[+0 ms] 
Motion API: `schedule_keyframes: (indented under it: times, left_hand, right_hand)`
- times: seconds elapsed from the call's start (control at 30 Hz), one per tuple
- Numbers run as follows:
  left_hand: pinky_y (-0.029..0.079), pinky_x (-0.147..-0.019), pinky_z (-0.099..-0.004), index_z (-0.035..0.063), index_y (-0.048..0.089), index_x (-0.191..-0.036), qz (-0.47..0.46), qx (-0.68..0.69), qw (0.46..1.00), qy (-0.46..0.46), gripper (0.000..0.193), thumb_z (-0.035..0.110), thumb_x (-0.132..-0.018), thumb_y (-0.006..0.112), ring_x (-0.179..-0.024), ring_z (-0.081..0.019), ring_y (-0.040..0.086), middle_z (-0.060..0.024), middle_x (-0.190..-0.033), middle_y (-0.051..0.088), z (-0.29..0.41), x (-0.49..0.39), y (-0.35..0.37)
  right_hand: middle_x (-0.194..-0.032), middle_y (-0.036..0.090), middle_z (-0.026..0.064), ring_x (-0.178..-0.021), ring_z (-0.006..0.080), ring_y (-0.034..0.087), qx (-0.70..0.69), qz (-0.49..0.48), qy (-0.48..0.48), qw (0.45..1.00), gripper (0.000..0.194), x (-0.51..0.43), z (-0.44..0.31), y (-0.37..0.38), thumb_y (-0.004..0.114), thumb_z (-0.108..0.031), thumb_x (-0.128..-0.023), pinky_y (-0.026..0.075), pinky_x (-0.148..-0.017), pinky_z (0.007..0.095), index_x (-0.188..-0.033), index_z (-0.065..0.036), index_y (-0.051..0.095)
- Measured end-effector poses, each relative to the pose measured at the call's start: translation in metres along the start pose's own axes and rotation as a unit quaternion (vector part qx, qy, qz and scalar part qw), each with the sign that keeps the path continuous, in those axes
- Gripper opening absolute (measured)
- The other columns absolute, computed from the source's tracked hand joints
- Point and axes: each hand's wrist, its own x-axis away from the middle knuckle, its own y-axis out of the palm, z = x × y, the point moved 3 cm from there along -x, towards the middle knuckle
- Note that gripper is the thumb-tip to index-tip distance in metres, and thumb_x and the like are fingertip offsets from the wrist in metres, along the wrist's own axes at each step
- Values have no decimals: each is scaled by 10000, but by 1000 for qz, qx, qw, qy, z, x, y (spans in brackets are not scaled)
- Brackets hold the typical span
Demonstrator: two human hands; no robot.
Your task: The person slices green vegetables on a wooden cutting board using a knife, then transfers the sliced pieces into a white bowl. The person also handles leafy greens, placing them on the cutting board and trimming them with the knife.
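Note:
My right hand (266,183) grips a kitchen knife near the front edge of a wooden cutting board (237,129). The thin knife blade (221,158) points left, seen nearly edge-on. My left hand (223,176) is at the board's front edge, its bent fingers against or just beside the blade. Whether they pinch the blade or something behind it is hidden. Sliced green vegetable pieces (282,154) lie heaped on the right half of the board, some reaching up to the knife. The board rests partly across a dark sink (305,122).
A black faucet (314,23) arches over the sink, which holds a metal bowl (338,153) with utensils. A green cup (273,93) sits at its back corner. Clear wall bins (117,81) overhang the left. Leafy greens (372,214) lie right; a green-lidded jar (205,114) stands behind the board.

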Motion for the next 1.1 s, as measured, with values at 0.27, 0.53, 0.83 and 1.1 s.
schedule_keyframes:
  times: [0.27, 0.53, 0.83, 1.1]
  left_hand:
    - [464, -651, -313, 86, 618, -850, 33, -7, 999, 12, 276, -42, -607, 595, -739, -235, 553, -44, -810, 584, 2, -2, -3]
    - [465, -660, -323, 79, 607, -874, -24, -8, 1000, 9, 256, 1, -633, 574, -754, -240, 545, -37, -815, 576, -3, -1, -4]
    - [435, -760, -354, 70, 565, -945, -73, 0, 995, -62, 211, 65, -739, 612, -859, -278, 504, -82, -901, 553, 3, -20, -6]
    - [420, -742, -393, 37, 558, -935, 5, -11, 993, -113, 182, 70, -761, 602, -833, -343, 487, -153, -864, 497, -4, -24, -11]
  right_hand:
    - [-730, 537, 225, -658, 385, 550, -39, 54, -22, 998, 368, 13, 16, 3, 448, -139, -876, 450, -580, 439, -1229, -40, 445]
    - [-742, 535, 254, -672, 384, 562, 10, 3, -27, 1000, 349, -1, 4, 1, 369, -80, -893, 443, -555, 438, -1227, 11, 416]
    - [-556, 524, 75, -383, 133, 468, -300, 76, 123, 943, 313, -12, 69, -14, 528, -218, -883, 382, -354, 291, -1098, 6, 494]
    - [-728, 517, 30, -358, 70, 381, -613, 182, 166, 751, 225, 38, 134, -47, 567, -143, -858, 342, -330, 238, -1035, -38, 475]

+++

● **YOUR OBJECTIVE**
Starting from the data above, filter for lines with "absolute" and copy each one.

● **RESPONSE**
- Gripper opening absolute (measured)
- The other columns absolute, computed from the source's tracked hand joints

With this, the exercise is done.